Could you repeat the listing exactly, leaving out the pictures?

(AVAILABLE DATA):
****************************************

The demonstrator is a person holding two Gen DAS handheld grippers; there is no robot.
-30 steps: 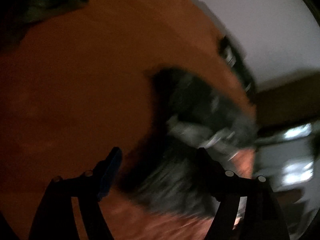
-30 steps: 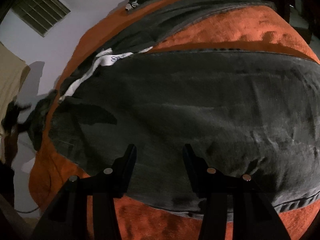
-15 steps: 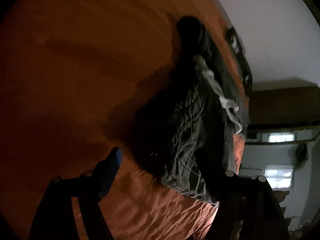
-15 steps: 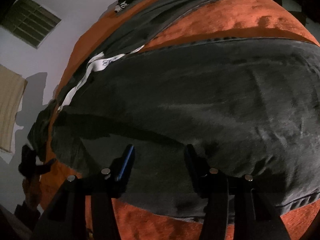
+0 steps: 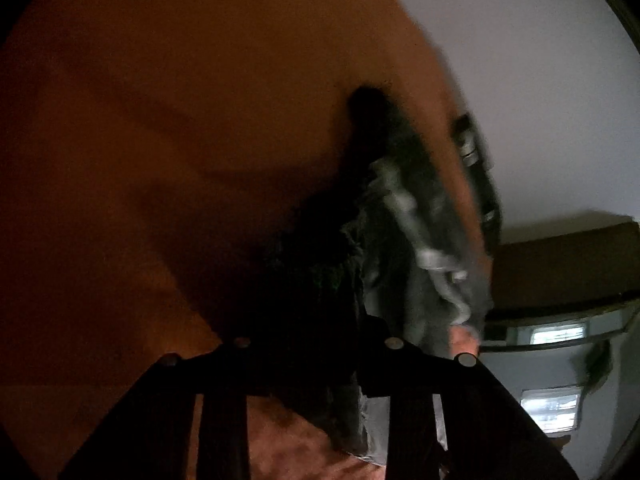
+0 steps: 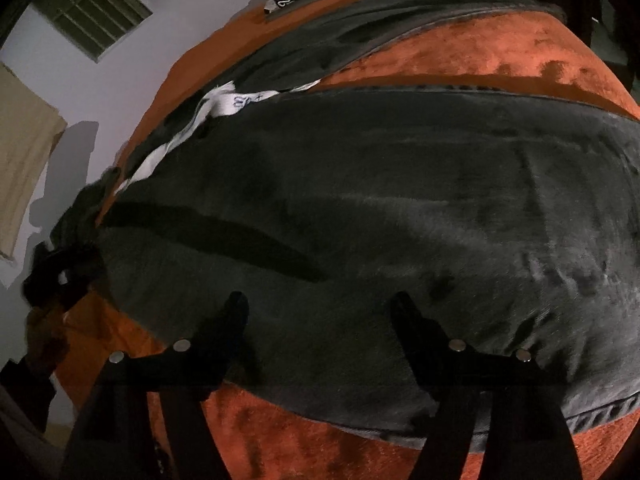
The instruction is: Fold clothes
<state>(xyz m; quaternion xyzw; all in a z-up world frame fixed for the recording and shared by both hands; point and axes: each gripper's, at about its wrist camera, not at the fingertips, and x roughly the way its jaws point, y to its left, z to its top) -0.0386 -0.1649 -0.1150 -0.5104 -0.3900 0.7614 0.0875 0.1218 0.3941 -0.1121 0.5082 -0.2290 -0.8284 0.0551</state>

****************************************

(WRITTEN ANSWER):
The demonstrator is a person holding two Gen DAS handheld grippers; there is no robot.
-30 steps: 
-30 steps: 
-15 steps: 
-15 steps: 
+0 steps: 
+0 steps: 
The instruction is: Fold clothes
<state>(xyz m; quaternion xyzw; all in a z-up world frame fixed for the recording and shared by both hands; point and axes: each gripper's, at about its wrist camera, not at the fingertips, and x roughly the way its jaws point, y to its left, z to its top) -0.0386 -0.1649 -0.1150 -0.5104 -0.3900 0.7614 0.0875 0.1218 0.3941 -0.1121 0.5082 -0.2290 -0.8284 0.0551</state>

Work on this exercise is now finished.